● **What you should do**
Reproduce word for word, from the entries below, the line with "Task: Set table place", the line with "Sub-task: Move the", and every line between them, and nothing more.
────
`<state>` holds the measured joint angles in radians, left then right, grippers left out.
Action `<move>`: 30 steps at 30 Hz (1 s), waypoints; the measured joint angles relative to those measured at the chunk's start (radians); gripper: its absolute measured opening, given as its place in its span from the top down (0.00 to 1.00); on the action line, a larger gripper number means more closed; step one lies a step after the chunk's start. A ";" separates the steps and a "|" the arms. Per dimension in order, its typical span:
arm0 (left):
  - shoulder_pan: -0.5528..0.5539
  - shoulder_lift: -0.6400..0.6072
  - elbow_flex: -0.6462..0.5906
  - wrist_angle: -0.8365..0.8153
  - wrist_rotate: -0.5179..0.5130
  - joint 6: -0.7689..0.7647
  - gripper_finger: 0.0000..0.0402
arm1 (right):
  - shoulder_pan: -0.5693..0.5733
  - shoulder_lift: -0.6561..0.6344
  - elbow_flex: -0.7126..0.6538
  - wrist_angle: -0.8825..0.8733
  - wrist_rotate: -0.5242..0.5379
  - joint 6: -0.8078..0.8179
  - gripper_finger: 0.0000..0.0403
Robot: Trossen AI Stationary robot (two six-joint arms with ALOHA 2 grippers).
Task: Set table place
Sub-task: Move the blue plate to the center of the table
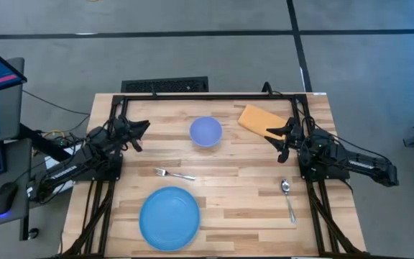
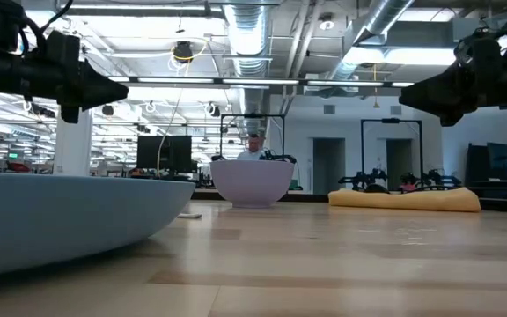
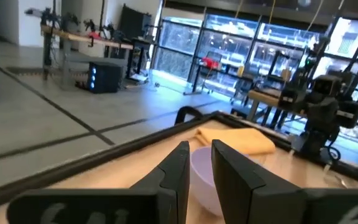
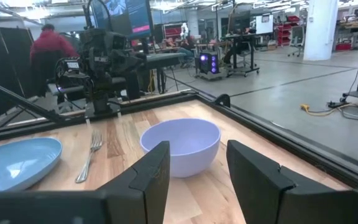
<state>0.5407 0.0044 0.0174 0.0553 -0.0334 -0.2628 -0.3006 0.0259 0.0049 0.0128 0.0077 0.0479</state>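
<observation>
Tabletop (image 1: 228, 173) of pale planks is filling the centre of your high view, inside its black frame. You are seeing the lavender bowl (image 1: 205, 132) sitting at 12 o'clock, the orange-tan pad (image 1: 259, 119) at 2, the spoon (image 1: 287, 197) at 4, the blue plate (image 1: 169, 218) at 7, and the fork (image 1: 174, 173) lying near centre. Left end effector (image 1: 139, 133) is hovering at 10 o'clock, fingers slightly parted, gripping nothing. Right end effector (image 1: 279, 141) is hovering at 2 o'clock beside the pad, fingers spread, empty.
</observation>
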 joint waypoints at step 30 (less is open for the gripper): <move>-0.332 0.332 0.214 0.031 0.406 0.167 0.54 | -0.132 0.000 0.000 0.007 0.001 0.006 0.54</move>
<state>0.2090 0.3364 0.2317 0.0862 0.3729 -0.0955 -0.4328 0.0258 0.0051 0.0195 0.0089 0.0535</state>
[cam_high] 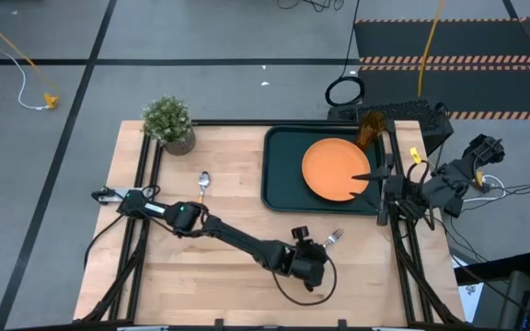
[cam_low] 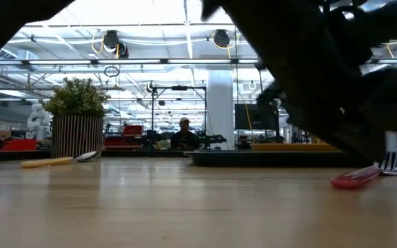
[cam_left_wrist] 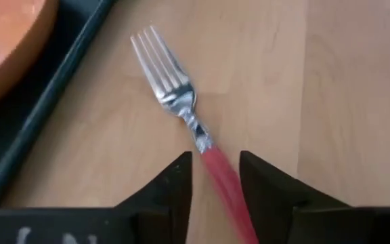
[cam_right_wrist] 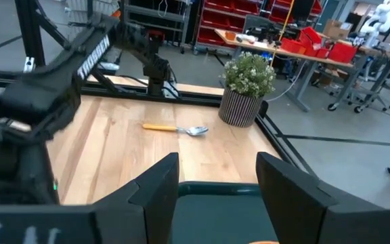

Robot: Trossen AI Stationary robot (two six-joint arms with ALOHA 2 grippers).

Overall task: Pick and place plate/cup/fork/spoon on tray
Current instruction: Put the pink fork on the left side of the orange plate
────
● **Your solution**
Task: Set table place
Sub-task: Move the blue plate to the center of the table

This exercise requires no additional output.